Clark has put up impressive numbers, including a 63.3 percent completion percentage as well as having the highest quarterback rating for anyone in the Big Ten. Behind him, Penn State has put up 45.5 points per game, tops in the Big Ten and seventh in the nation. He has also accounted for 19 of Penn State's touchdowns this year (11 passing, eight rushing), while only turning the ball over two times.
Behind Clark is Evan Royster. While Wells was a preseason Heisman candidate, perhaps the only people who knew how good Royster actually was were Paterno, his coaching staff and Penn State's fans. After a solid season sharing the ball with Rodney Kinlaw last year, Royster has put up excellent numbers, average 7.7 yards per carry (compared to 6.1 for Wells) while putting the ball in the endzone 10 times. He put up 174 yards on just 18 carries last week, scored a touchdown, and added 13 yards receiving.

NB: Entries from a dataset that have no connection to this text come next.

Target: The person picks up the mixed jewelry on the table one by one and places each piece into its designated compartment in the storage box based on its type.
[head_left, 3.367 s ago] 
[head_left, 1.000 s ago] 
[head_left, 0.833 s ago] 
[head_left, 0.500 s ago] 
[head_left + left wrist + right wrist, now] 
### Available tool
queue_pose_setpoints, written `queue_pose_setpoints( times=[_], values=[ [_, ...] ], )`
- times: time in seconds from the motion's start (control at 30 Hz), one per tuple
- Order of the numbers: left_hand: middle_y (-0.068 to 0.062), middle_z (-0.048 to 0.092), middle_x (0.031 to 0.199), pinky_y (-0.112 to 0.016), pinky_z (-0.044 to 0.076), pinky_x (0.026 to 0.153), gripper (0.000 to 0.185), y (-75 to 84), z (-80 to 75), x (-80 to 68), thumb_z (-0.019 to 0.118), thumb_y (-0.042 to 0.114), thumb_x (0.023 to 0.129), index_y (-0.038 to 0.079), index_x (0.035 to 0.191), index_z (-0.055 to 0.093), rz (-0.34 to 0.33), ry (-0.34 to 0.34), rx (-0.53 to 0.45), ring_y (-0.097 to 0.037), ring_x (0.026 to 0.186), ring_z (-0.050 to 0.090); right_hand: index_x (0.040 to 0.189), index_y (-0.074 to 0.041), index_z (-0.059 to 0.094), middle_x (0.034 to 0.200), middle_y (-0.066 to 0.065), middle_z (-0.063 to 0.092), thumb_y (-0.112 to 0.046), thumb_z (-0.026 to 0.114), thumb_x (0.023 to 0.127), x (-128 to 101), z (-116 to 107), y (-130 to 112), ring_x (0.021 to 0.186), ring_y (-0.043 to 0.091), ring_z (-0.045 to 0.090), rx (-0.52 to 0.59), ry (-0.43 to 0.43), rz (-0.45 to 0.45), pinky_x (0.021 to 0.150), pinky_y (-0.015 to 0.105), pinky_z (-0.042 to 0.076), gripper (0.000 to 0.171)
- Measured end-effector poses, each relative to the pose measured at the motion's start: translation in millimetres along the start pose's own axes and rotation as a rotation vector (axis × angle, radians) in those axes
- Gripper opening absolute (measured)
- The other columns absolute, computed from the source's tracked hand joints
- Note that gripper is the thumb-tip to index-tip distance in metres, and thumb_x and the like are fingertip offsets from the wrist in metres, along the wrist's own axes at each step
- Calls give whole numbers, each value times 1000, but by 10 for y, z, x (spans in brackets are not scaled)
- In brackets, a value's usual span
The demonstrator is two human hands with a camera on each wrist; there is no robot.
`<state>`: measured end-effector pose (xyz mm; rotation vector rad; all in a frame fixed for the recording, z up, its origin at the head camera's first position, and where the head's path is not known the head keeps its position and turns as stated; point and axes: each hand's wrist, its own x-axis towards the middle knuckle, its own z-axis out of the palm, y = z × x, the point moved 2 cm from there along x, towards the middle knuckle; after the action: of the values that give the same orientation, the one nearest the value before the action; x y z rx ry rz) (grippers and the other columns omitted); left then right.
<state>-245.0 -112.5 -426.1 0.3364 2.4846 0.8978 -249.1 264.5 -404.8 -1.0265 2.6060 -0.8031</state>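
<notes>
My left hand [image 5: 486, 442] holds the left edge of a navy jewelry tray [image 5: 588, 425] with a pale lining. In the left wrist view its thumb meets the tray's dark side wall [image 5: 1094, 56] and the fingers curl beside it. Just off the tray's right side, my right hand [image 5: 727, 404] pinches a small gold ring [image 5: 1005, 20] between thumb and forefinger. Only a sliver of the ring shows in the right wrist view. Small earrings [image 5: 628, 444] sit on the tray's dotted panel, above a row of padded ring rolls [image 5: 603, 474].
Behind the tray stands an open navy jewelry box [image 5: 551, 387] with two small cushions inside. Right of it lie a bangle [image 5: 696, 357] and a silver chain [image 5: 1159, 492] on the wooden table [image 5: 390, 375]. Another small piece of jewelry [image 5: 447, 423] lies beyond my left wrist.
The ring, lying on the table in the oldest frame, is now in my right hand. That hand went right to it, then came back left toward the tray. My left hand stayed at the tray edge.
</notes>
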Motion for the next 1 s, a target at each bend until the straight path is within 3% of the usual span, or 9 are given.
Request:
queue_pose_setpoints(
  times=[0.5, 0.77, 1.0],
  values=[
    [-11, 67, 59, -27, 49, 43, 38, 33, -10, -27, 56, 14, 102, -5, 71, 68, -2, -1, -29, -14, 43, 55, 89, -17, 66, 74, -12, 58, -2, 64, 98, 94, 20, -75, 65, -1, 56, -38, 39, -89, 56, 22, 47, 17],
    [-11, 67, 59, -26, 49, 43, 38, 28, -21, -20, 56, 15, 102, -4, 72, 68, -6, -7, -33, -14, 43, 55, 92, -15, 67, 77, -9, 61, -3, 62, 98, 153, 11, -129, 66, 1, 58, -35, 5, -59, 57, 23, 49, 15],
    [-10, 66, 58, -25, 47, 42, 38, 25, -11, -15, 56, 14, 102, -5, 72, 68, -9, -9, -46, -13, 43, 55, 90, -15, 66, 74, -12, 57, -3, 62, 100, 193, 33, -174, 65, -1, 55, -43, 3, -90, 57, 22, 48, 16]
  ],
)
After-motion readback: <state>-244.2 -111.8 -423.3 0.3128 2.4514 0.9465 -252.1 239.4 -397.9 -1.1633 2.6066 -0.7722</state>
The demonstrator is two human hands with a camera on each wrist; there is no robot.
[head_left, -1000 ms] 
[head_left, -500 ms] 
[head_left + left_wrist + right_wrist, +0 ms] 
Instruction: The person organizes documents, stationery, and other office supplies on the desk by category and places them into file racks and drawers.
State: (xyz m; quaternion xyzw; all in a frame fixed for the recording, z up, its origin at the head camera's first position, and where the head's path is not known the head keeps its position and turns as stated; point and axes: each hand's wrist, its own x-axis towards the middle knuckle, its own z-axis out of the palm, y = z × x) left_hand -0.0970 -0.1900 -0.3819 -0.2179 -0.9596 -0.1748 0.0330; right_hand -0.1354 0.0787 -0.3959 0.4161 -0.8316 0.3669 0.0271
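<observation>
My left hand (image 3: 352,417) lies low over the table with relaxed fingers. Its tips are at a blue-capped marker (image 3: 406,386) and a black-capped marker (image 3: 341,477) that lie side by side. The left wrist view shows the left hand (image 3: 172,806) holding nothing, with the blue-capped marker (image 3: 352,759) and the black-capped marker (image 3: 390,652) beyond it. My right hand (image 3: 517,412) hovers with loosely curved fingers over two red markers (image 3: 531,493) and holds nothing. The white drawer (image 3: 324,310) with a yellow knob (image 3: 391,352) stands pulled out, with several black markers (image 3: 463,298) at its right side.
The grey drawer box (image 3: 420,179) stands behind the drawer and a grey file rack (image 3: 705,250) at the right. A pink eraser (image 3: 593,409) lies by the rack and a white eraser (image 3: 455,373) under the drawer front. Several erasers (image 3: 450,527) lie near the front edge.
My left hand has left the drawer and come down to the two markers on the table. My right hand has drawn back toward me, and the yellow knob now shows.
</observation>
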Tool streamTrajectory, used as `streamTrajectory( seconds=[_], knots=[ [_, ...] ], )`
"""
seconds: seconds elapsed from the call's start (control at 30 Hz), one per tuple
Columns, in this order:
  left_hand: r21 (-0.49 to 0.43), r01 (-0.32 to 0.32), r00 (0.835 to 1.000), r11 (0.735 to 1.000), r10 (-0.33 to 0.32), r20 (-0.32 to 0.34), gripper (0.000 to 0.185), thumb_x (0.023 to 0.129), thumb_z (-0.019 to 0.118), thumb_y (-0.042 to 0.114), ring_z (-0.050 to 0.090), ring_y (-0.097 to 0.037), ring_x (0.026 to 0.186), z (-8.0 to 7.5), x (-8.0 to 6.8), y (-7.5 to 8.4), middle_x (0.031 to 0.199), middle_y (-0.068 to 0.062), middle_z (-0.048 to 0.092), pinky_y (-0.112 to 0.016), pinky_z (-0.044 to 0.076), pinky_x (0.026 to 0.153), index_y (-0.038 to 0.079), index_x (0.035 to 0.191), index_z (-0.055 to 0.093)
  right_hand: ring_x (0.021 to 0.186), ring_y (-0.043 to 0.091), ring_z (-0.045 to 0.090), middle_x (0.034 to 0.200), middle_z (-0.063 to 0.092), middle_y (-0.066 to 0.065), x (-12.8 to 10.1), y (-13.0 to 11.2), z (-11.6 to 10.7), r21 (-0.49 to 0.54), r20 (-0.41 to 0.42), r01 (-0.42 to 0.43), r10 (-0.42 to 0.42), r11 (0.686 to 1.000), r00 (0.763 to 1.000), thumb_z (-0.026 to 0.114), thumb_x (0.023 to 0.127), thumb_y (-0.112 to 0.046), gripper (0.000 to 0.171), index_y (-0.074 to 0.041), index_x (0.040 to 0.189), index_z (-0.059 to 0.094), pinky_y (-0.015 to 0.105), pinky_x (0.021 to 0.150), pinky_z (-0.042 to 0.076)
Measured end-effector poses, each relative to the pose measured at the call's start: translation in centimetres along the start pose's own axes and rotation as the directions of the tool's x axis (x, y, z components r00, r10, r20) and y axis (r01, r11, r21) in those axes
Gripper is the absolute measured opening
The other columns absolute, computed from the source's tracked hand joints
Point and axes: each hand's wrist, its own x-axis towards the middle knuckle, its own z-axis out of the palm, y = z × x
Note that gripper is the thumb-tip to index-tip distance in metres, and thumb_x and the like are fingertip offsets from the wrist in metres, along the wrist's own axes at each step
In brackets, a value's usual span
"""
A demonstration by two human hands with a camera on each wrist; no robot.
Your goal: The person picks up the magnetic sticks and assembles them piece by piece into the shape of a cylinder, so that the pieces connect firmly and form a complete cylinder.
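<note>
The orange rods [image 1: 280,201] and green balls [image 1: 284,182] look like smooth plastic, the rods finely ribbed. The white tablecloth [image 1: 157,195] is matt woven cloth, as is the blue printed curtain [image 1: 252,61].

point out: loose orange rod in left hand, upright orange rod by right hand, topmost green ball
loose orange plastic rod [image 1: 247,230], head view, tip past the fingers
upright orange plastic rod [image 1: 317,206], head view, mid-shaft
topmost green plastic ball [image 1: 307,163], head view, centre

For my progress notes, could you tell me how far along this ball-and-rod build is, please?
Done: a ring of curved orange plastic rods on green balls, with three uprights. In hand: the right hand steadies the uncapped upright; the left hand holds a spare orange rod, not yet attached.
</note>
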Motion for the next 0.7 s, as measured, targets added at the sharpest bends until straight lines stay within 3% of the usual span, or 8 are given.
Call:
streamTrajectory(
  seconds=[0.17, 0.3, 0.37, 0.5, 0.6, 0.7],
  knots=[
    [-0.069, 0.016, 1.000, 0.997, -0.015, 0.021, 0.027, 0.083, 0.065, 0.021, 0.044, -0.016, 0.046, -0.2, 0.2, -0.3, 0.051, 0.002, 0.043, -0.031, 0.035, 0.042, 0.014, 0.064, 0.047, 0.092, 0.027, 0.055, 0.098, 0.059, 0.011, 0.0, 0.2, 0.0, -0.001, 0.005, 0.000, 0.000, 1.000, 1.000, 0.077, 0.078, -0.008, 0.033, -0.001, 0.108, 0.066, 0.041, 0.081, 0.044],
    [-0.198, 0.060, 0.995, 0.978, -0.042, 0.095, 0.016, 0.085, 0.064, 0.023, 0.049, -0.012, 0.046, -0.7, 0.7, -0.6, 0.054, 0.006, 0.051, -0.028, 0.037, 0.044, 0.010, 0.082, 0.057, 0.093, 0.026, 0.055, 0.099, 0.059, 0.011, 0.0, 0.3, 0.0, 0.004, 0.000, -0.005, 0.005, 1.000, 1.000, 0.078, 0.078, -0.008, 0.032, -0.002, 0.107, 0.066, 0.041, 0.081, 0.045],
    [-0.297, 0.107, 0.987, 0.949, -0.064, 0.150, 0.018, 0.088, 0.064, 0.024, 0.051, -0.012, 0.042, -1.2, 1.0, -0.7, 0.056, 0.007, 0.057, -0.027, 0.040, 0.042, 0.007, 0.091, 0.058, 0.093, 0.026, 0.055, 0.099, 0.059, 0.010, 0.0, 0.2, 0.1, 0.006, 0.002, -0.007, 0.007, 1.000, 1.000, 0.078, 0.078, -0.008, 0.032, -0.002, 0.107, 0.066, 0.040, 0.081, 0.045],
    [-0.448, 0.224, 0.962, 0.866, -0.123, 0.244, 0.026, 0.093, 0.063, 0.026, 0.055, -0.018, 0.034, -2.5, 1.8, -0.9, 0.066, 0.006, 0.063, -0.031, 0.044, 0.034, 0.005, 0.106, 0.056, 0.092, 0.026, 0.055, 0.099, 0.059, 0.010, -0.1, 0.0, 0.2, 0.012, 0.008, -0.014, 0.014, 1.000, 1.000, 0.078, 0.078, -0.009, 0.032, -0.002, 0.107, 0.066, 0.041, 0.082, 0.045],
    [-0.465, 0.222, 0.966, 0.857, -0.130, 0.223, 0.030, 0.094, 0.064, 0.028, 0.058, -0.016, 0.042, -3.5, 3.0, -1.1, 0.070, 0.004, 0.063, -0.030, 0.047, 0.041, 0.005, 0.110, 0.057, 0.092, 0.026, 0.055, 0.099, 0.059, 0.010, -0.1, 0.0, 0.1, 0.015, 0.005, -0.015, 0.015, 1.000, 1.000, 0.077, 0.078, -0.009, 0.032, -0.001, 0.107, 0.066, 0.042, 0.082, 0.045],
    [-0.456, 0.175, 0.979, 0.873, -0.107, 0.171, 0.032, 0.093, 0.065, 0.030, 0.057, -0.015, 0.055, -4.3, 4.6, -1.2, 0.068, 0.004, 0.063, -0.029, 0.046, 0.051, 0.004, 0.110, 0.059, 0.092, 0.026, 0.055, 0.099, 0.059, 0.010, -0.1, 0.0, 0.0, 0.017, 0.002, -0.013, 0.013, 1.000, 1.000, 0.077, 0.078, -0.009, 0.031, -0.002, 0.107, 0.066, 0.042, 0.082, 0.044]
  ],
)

Royster and Clark's talent have not gone unnoticed, and neither have the other main reason for their sucess: Penn State's offensive-line. With players such as AQ Shipley and Stefan Wisniewski, Paterno has put possible the best offensive-line that he has endured in 43 seasons on the field in 2008.
This line has given Clark all the time he needs to find his targets. It has opened up enough holes for Royster to average nearly a first down every time he touches the ball. It has turned Clark into "the next Michael Robinson" into a quarterback that has enough time to convince himself or anybody watching that he can be a pro-style quarterback.
And while they have proven themselves week in and week out since the "first test" of the season versus Illinois, this weekend's game will prove once and for all if these guys have what it takes to be the best.
Clark, Royster, Williams, and Butler. Pryor, Wells, Hartline and Robiskie. Both teams have weapons, but Penn State has the tools and talent on the offensive and defensive-lines to show the Buckeyes who the new team to beat is in the Big Ten.
With the ongoing outstanding play of Evans, Bowman and Maybin, as well as the new placement of highly-touted freshman linebacker Michael Mauti, look for Penn State to learn from their previous mistakes and try and shut down the Buckeyes early.
If Penn State can get an early score and keep Ohio State out of scoring position early, they should win this game somewhat convincingly. While the game should go down to the final quarter, Penn State could win this game by two scores if they win the turnover battle.
Last week's prediction was a 29-point win for Penn State, and that was EXACTLY right.
This week's prediction: Penn State 26, Ohio State 16.